If a line of the records contains the word "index", list it.

=== Section Start ===

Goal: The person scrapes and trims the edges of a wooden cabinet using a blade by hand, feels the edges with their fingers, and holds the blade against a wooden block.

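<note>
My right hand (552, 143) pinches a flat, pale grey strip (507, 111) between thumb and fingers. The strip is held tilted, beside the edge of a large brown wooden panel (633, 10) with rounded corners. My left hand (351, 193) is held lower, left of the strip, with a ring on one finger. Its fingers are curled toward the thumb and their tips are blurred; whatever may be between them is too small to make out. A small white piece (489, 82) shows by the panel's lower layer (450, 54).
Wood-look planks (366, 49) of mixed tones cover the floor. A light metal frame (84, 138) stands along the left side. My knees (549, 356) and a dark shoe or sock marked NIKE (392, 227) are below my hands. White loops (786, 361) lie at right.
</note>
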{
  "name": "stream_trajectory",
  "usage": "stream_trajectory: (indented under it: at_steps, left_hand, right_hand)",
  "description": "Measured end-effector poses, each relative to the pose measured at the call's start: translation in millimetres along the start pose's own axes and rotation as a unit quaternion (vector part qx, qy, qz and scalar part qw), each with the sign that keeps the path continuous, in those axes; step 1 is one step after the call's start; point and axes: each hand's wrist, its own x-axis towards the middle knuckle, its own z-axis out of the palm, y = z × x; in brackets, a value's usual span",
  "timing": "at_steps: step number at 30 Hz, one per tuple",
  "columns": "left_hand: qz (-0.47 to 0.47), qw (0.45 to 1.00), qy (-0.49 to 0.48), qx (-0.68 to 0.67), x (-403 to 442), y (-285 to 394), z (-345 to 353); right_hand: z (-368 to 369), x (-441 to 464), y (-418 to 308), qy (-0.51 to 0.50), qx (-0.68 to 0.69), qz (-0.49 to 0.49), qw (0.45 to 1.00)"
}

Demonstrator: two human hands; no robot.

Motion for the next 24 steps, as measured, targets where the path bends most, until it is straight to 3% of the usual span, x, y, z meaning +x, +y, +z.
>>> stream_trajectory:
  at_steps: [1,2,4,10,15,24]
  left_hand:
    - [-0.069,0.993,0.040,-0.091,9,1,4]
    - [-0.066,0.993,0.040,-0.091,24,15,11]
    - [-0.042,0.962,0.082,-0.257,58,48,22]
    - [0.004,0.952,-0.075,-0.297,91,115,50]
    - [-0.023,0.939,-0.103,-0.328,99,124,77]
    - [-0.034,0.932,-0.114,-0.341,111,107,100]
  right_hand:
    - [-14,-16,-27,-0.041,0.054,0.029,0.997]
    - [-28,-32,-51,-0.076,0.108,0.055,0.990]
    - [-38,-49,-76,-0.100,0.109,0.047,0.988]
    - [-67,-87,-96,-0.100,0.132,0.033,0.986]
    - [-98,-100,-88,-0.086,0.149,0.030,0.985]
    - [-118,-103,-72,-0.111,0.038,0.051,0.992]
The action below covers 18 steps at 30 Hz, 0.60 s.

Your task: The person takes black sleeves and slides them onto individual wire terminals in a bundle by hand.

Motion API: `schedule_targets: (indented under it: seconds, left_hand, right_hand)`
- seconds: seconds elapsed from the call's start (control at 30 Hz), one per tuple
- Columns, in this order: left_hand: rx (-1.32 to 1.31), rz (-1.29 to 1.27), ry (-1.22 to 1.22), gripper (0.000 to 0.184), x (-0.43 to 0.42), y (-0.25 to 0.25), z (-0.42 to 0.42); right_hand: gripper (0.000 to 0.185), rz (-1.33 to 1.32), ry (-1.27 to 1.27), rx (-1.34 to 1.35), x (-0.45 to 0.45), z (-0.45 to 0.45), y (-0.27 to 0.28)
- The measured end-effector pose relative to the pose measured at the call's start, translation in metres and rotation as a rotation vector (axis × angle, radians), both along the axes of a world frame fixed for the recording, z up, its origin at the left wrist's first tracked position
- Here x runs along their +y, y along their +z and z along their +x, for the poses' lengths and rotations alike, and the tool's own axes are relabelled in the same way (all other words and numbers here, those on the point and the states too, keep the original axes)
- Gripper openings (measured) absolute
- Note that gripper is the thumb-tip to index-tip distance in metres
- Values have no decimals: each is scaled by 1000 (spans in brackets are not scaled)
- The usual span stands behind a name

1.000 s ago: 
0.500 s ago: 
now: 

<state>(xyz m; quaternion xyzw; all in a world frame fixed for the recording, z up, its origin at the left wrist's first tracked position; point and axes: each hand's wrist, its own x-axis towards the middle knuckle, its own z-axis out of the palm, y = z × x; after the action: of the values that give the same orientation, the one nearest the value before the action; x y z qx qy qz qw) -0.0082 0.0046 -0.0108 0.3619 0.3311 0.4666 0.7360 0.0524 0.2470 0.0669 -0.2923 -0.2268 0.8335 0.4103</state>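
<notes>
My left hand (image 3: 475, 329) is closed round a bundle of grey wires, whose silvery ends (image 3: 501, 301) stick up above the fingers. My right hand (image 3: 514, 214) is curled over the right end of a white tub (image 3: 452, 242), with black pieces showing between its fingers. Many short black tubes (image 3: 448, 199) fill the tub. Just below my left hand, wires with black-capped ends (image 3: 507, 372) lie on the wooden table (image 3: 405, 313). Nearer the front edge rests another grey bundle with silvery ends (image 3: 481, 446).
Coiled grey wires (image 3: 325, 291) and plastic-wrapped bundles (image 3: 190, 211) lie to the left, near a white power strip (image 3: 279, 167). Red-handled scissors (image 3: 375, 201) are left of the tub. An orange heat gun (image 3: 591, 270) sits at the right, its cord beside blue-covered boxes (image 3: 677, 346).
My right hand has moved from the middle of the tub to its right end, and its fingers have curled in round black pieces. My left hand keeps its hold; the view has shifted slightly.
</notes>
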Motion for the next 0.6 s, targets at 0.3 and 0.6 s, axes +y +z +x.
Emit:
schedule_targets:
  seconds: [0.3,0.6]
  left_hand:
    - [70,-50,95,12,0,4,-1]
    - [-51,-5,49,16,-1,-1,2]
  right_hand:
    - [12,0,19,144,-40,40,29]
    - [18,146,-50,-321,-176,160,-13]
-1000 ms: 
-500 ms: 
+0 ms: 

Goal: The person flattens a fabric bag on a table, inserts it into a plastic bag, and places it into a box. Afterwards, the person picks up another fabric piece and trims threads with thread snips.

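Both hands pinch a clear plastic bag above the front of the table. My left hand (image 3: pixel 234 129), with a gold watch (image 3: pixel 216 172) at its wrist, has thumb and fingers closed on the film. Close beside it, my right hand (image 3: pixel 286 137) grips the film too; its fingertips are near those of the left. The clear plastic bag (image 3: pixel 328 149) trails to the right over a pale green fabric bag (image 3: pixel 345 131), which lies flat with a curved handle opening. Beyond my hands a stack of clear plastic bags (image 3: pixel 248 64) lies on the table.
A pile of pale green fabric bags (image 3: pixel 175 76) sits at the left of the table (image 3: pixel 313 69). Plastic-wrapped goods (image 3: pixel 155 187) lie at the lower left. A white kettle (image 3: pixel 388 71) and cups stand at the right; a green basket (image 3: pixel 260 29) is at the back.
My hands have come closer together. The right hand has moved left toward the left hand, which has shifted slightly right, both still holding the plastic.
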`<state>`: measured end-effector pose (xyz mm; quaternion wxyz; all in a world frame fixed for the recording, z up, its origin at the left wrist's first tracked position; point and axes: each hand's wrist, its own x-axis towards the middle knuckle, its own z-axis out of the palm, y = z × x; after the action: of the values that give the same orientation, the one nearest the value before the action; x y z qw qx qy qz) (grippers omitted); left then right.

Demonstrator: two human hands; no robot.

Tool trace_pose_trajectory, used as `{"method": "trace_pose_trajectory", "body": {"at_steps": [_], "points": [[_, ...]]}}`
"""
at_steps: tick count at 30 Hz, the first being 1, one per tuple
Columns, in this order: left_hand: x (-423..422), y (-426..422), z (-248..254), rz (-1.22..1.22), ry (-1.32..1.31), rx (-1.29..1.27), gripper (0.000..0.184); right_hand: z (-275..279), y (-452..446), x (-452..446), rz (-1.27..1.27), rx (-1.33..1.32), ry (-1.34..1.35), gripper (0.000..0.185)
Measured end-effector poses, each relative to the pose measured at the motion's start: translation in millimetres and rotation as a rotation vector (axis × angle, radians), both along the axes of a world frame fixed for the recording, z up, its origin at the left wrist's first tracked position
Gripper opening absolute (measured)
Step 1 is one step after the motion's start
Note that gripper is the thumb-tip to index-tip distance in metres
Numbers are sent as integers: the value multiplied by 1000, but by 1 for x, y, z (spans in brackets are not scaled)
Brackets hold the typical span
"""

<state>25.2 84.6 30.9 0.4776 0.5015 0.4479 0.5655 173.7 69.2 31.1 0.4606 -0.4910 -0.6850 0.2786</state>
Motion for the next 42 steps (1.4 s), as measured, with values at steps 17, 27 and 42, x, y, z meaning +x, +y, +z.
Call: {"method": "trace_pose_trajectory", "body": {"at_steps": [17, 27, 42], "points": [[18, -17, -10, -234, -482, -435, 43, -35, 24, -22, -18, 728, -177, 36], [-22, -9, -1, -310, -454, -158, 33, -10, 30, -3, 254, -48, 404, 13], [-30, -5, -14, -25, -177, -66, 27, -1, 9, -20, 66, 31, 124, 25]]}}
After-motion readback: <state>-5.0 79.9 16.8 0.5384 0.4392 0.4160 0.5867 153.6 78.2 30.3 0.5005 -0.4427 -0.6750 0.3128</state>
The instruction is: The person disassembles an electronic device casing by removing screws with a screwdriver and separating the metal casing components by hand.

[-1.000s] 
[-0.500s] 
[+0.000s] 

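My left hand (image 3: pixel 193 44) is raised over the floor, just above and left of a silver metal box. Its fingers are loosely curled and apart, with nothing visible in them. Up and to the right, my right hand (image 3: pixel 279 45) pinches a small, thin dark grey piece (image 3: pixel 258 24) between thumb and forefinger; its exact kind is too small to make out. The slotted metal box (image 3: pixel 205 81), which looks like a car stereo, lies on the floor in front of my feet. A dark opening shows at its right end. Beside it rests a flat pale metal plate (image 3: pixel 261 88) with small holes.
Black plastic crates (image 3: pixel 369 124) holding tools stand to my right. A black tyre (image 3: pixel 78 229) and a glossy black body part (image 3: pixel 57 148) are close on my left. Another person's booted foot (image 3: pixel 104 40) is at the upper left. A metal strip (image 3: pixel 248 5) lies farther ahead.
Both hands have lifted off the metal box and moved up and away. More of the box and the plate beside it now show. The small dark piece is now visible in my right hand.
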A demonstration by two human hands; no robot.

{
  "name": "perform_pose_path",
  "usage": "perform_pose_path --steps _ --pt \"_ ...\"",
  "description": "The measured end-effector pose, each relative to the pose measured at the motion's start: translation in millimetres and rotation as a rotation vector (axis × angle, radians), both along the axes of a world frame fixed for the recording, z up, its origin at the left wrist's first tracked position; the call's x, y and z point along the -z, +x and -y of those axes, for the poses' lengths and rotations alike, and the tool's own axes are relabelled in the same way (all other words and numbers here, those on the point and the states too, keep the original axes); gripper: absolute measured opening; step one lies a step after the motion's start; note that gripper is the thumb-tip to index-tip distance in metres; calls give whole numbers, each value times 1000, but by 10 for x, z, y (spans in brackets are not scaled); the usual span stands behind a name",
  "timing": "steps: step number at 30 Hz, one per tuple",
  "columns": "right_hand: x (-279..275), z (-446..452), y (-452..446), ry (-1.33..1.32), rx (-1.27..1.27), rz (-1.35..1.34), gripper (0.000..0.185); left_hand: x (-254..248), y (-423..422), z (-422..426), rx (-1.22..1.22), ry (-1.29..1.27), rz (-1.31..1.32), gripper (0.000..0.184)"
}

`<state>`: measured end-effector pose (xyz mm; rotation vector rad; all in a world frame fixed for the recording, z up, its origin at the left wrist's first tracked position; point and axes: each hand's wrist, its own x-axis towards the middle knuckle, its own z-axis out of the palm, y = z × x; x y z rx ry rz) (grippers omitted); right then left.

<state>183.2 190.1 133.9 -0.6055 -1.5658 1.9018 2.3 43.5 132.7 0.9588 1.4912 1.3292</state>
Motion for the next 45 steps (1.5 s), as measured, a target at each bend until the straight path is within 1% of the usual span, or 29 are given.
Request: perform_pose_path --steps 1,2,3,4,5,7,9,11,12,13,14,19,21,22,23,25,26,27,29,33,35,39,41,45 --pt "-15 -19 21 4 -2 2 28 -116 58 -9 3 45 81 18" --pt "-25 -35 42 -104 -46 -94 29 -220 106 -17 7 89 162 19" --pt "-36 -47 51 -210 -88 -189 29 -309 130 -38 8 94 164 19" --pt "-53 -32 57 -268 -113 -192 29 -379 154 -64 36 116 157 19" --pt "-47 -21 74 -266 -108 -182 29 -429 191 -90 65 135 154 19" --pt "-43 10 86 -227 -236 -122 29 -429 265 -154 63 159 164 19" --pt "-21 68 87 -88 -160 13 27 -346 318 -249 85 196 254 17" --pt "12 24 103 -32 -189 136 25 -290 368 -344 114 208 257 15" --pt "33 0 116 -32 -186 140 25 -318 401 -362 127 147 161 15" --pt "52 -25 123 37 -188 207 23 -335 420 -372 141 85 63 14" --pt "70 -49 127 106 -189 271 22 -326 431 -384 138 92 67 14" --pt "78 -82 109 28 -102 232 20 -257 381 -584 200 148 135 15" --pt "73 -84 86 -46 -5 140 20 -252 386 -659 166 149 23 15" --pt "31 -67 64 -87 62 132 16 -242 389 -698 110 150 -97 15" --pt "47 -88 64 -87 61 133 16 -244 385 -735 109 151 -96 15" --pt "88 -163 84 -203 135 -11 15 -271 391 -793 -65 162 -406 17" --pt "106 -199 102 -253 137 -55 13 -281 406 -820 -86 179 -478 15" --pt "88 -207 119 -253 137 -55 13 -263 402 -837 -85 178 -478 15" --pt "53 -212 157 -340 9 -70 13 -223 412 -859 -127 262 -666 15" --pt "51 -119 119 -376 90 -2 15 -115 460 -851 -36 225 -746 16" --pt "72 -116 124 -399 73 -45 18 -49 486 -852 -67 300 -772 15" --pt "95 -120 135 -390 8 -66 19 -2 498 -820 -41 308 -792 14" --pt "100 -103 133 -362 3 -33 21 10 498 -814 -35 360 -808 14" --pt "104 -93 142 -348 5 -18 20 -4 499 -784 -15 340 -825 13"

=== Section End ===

RESPONSE >>
- Note that gripper is the thumb-tip to index-tip distance in metres
Note that gripper is the thumb-tip to index-tip distance in metres
  "description": "The measured end-effector pose, each relative to the pose measured at the motion's start: translation in millimetres and rotation as a rotation vector (axis × angle, radians), both along the axes of a world frame fixed for the recording, z up, its origin at the left wrist's first tracked position; the call's x, y and z point along the -z, +x and -y of those axes, for the poses' lengths and rotations alike, and the tool's own axes are relabelled in the same way (all other words and numbers here, those on the point and the states too, keep the original axes); gripper: absolute measured opening; step one lies a step after the motion's start; note that gripper is the thumb-tip to index-tip distance in metres; calls give whole numbers, each value times 1000, but by 10 for x, z, y (spans in brackets are not scaled); the usual span stands behind a name",

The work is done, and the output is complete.